Is Pijul the right tool for me? I want to version-control my personal backups

Hi :slight_smile:

Other users and I will benefit from knowing whether to learn and use Pijul. Here’s my use-case:

  • I have files in my computer (music, videos, documents, etc.)
  • I have a hard drive that contains a copy of my computer’s files
  • I change files in my computer by downloading, creating, modifying, or deleting files
  • I connect my hard drive and update the backup (which at the moment means wiping my entire hard drive, copying and pasting my files back into it, and then going to sleep so that when I wake up I have a synced backup)

I’d love to feel confident that both my computer and my hard drive are syncing just what has changed. A cool side-effect of version-controlling my whole computer would be to be able to revert silly changes or know what has changed.

I know Git-Annex exists, but I am assuming it works through snapshots and not through patches. I love the idea of Pijul’s simplicity. The whole “intuitive version control for anyone, including non-coders” is very attractive to me.

My hesitation comes in when I realize that Pijul keeps an internal representation of my files through a tree. If that tree is copying and pasting files into a version-control-friendly representation, that could mean that my data gets duplicated and that I end up without space in my computer. Is that the case?

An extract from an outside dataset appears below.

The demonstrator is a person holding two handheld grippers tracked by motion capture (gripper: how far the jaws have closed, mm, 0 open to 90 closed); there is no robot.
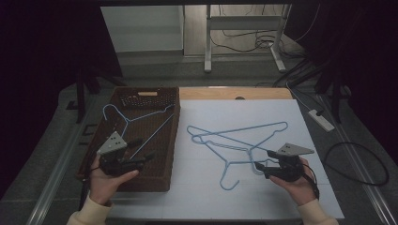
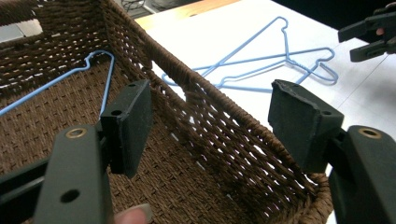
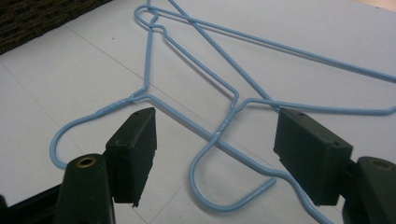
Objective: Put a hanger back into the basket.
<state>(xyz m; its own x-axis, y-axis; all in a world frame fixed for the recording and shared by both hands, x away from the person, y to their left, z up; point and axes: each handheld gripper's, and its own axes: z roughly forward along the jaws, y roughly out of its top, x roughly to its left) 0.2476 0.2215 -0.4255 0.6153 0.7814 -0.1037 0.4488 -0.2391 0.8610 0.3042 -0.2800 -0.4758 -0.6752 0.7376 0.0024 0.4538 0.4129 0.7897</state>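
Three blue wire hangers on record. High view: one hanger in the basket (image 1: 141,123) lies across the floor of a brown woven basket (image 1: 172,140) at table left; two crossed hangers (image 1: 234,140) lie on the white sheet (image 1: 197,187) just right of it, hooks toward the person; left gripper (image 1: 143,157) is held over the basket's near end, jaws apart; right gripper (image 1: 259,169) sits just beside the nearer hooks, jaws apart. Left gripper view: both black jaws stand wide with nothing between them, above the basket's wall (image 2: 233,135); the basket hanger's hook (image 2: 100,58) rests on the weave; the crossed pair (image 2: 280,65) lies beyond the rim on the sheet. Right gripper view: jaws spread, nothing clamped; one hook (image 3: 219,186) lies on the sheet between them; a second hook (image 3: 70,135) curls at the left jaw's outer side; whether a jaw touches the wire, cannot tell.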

What about deleted files? I read the manual but still don’t really know if files are version-controlled in such a way that you can ‘undelete’ a file. If so, that’s great news for version control but terrible news for my storage (the trash bin is never effectively emptied!).

I know what I am asking is ironic: I want to version control and at the same time forget entirely about deleted files (I mean, ideally I wouldn’t have to make the tradeoff of “storage v.s. total version control”, but here I am, in a situation with limited resources).

I just wonder what Pijul’s answer to my use case is.

1 Like

As it stands now, Pijul would be a bad fit for your use case.
The database in the .pijul folder takes up a lot of space. For Pijul itself, there is about 34Meg, which is 31Meg for .pijul and about 3Meg for all the source code. That is a factor of ten for the relatively short history of Pijul.

Perhaps you should look into rsync or other backup tools.
Also, there is Snowtrack for artists (lots of big binary files).

That is actually a misunderstanding. The pristine does take up some space, but that only grows linearly with history. In the case of Pijul itself, the .pijul folder contains patches (15M, almost entirely compressed contents, most of it now deleted, as in most projects I believe), and a short “summary” of the application (16M, stored uncompressed for speed).

For binary files, we do have some specific features to help, such as patches made with rsync diff, which are roughly the same size as what is exchanged on the network when syncing with rsync. We also have partial patches, allowing you to avoid downloading dead parts of your files.

@joyously this discourse is about discussing Pijul. Of course, comparisons with other tools are welcome, if they contribute to the technical debate, for example by comparing algorithms.

Our view here is that version control is mostly about merging changes, not just storing history. Pijul’s algorithm tries to model that properly and intuitively.

Indeed, you have to choose whether you want to keep history or not. Keeping history will obviously be more expensive, there is no way around that. Pijul does duplicate files, like every single version control system (including “for artists” ones, or other reincarnations of SVN or Git). One thing you could do is to use Pijul with the working copy on your main hard drive, and the pristine on the backup drive. The pristine stores data compressed, but if you change your files a lot, history will be saved. Pijul deduplicates as much as possible, but can’t go beyond what compression allows.

One thing we could do is to delete the “data part” of dead binary files, preventing you from ever recovering them. This isn’t technically hard, but would need more time resources than we have. If we had an industrial use case, or a paying user for that feature, we could justify the time.

If you only want a storage solution and forget history, then rsync might work better indeed. Or ZFS, but you will also store some history.

IDK what OS you are using, but ZFS is probably the most appropriate tool for your usecase. It would need some amount of familiarity with unix systems administration though. I have found it very helpful for keeping snapshots and backups.